> **Task requirements**:
Below are entries; repeat exactly, and nothing else, the lines from the one holding "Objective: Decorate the" through the one holding "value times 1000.", inclusive. Leave the pictures out.

Data extracted from a collection

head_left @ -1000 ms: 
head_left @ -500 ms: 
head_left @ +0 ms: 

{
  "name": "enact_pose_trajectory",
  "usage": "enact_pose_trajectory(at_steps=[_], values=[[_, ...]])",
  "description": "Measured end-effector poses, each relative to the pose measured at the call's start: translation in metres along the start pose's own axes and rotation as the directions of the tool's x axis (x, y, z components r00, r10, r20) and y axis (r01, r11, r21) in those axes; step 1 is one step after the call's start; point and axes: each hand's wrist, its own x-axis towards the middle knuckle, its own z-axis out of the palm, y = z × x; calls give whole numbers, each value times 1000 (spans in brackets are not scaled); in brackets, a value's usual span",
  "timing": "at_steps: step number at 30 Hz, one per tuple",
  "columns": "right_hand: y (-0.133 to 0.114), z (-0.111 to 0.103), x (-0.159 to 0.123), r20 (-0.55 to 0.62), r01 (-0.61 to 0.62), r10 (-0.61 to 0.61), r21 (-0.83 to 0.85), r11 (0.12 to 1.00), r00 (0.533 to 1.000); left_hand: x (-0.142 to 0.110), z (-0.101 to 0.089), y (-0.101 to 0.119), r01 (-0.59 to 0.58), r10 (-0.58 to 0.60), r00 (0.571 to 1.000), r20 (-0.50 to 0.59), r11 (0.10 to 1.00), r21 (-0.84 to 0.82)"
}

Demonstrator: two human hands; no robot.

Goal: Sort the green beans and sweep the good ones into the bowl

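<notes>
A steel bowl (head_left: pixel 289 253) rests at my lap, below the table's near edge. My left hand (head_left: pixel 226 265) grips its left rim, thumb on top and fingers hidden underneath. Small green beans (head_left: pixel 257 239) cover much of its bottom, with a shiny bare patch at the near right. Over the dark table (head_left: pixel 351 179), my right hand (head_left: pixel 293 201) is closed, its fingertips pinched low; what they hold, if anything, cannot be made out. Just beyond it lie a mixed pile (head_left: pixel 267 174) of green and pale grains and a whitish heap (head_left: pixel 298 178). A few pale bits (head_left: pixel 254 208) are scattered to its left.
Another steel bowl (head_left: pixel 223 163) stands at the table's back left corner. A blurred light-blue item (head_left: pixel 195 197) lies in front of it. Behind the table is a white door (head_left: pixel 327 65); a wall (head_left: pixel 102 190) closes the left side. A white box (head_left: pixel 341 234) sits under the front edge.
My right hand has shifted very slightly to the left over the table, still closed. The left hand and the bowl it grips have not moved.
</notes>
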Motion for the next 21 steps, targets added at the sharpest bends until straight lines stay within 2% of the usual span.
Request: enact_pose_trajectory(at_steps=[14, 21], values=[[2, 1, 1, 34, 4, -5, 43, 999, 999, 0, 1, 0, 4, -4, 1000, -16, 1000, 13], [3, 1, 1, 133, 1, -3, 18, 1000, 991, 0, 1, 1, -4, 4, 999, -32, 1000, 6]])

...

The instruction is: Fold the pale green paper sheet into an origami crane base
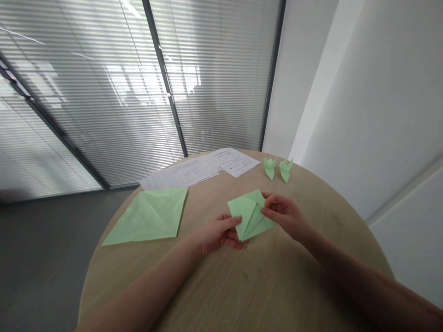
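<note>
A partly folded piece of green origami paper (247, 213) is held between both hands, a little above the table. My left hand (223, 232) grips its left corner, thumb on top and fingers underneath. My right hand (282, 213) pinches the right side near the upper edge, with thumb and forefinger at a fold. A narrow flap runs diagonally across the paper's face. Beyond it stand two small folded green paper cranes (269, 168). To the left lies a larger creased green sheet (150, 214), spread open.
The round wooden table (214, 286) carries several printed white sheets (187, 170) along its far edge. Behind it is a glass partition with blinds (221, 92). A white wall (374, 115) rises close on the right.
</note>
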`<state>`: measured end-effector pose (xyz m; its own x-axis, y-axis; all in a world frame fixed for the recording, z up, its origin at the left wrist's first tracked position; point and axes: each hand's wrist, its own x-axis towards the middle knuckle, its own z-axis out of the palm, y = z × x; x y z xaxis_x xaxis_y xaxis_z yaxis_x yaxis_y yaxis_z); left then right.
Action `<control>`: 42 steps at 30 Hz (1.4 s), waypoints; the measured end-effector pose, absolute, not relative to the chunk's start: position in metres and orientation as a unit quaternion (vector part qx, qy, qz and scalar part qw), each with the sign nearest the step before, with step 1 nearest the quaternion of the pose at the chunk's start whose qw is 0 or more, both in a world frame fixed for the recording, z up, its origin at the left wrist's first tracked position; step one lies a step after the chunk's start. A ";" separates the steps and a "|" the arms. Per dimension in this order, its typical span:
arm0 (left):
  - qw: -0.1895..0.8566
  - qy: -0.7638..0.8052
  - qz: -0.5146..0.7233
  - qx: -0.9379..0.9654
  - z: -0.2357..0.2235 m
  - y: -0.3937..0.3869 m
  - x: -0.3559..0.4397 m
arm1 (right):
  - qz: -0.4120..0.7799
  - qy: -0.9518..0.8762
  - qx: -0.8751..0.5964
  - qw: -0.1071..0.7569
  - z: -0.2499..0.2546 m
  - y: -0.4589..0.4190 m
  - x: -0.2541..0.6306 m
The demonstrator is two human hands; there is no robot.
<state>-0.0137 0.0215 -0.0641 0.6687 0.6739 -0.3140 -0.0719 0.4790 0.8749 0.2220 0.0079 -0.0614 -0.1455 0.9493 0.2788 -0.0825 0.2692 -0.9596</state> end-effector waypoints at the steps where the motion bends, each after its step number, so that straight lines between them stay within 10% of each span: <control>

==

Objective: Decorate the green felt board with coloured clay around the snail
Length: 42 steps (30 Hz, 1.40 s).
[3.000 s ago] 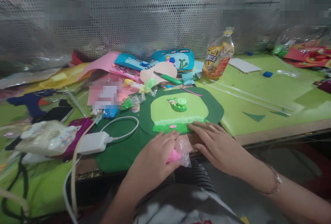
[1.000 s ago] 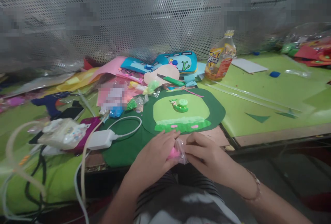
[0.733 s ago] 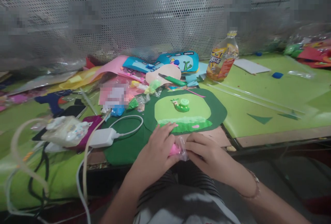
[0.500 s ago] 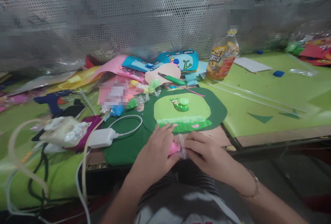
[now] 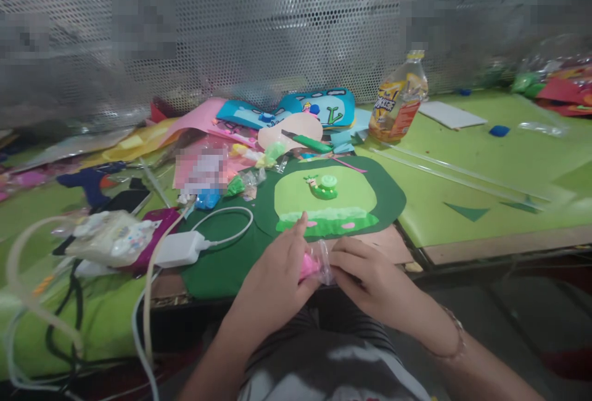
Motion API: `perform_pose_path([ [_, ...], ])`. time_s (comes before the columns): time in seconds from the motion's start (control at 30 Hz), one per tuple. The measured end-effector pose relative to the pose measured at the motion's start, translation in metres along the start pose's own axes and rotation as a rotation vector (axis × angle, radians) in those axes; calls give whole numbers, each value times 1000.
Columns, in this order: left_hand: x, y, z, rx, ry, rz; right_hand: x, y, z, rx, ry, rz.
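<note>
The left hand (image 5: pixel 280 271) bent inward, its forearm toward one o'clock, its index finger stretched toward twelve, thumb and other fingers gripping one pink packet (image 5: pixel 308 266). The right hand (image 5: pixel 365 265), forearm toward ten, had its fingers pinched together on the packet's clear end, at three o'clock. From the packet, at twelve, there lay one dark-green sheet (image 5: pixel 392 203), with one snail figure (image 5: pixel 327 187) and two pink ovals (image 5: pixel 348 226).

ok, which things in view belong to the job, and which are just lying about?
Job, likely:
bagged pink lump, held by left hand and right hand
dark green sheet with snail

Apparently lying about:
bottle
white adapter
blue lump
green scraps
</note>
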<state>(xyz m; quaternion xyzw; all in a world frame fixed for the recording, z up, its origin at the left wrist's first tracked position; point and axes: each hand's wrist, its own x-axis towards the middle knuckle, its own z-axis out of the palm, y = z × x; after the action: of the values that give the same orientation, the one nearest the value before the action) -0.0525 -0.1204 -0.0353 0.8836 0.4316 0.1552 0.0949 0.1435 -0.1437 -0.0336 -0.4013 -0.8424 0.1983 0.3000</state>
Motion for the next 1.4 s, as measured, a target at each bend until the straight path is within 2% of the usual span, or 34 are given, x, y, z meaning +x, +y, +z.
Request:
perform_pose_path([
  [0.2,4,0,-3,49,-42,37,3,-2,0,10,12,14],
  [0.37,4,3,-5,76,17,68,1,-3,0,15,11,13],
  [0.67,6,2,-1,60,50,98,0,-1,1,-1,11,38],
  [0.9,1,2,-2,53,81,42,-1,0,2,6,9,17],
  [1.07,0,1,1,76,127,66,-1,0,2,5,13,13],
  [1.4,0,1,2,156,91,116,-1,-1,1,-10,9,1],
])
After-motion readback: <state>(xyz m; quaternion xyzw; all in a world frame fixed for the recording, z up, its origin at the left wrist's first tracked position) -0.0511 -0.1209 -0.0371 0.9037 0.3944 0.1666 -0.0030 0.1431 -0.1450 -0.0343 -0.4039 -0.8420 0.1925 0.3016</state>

> **Solution for this problem**:
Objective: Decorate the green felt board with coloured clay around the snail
Length: 42 steps (30 Hz, 1.40 s).
[3.000 s ago] 
[1.000 s ago] 
[0.733 s ago] 
[0.500 s ago] 
[now] 
Motion API: `perform_pose_path([ [_, ...], ])`. time_s (comes before the columns): time in seconds from the motion's start (control at 30 Hz), one per tuple. The measured end-effector pose relative to the pose measured at the motion's start, translation in metres along the start pose's own axes and rotation as a rotation vector (axis × angle, radians) in those axes; calls give whole numbers, each value times 1000.

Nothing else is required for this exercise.